[What is expected] A single number is required: how many lines in the data below contain "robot".

[Provided records]

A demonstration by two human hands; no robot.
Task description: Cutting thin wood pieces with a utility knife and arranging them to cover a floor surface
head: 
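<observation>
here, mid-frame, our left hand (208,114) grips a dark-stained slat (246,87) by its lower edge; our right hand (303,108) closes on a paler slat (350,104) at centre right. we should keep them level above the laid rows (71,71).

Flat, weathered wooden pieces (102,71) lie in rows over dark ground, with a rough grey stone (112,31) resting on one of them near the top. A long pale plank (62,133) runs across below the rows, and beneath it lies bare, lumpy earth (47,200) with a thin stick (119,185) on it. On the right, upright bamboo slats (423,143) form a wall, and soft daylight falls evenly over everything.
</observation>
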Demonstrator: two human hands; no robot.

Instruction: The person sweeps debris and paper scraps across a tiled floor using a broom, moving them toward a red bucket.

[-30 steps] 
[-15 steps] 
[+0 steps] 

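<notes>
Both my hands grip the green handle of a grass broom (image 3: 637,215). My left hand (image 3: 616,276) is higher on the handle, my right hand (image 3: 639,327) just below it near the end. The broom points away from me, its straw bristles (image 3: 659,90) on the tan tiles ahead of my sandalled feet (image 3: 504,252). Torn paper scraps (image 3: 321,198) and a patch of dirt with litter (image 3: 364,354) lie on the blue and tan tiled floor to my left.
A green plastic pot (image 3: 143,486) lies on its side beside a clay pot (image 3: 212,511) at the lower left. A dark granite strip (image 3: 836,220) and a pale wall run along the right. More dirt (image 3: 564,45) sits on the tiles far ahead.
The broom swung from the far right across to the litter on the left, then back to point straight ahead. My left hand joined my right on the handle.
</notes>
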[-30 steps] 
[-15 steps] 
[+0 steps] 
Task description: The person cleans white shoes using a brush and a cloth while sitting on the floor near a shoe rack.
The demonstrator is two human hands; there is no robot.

[Task response] 3